Thanks, tried that and still cannot mount an NFS volume, this was working for about two weeks, then stopped working after using YOU on my server (early last week).
Anyone else with 8.1 using NFS shares with an updated server?
Matt
On Fri, 2002-11-01 at 09:25, jaakko tamminen wrote:
Hi
Check that You don't have recursive exports (ie. the same path can be accessed from 2 exports).
This halted my system... I tried to export both "/" and "/home/public", and it made NFS non-working.. removed the /home/public, and immediatly started working again.
Jaska.
Just one, called /nfs which contains the contents of the DVD. Its not like I'm being denied as it does authenticate. Unless soemthing in fstab is preventing it from being exported...? Not sure yet... Matt
Op vrijdag 1 november 2002 17:35, schreef Matthew Johnson:
On Fri, 2002-11-01 at 09:25, jaakko tamminen wrote:
Hi
Check that You don't have recursive exports (ie. the same path can be accessed from 2 exports).
This halted my system... I tried to export both "/" and "/home/public", and it made NFS non-working.. removed the /home/public, and immediatly started working again.
Jaska.
Just one, called /nfs which contains the contents of the DVD. Its not like I'm being denied as it does authenticate. Unless soemthing in fstab is preventing it from being exported...? Not sure yet...
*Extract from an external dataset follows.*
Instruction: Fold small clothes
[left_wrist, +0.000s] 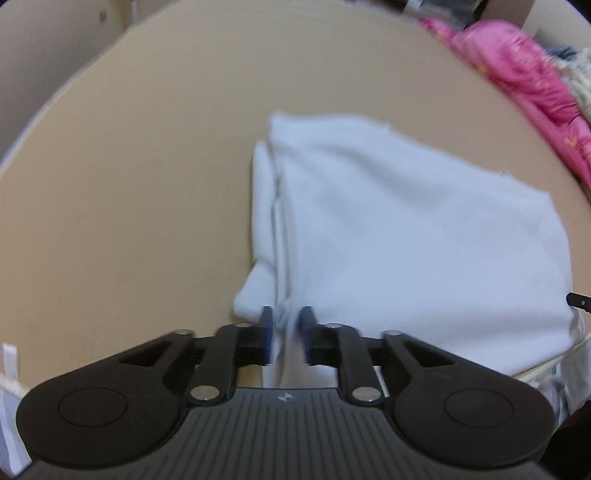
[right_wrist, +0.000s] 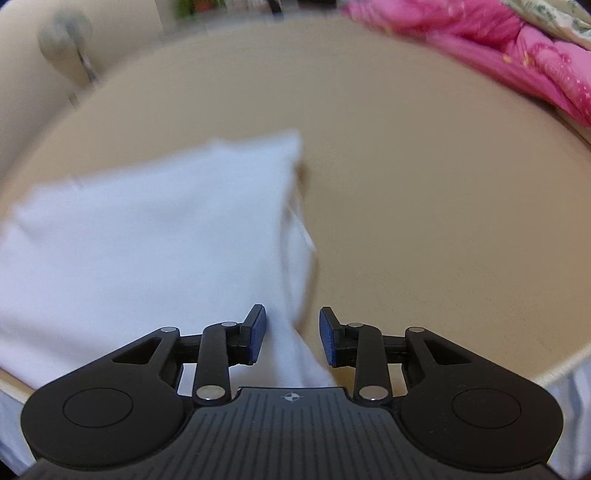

Hi Matt, you're not the only one. I have the same (or at least similar problem) and Prabu Subroto reports the same issue too... OTOH I have another computer running as nfs succesfully, but that was set up with SuSE-7.2 (and is now running 7.3). I use SuSE-7.3, - nfs-utils-0.3.1-87 Tue 27 Nov 2001 11:02:18 $ rpm -qa --last | grep rpc nothing, humm.. $ rpm -qf /usr/sbin/rpcinfo glibc-2.2.4-77 No that is interesting. Wasn't this package updated lately, let's see: rpm -qa --last | grep glibc glibc-2.2.4-77 Fri 04 Oct 2002 09:26:39 Would this be the guilty one? How much time does take to time out? Is it exactly 300 sec (5 min)? This can be checked in /var/log/messages. In my case the file system is mounted after these 300 seconds, but that is far too long of course. I exactly wouldn't mind, but the NFS install process comes back with a "-1" as result.... Did you check the files in the directory: /var/lib/nfs/? What is the result of the command: "rpcinfo -p <ip address/name server> " Does it show something similar to this: program vers proto port 100000 2 tcp 111 portmapper 100000 2 udp 111 portmapper 100024 1 udp 877 status 100024 1 tcp 879 status 100003 2 udp 2049 nfs 100003 3 udp 2049 nfs 100021 1 udp 1024 nlockmgr 100021 3 udp 1024 nlockmgr 100021 4 udp 1024 nlockmgr 100005 1 udp 1026 mountd 100005 1 tcp 1024 mountd 100005 2 udp 1026 mountd 100005 2 tcp 1024 mountd 100005 3 udp 1026 mountd 100005 3 tcp 1024 mountd -- Richard
On Fri, 2002-11-01 at 23:11, Richard Bos wrote:
Op vrijdag 1 november 2002 17:35, schreef Matthew Johnson:
On Fri, 2002-11-01 at 09:25, jaakko tamminen wrote:
Hi
Check that You don't have recursive exports (ie. the same path can be accessed from 2 exports).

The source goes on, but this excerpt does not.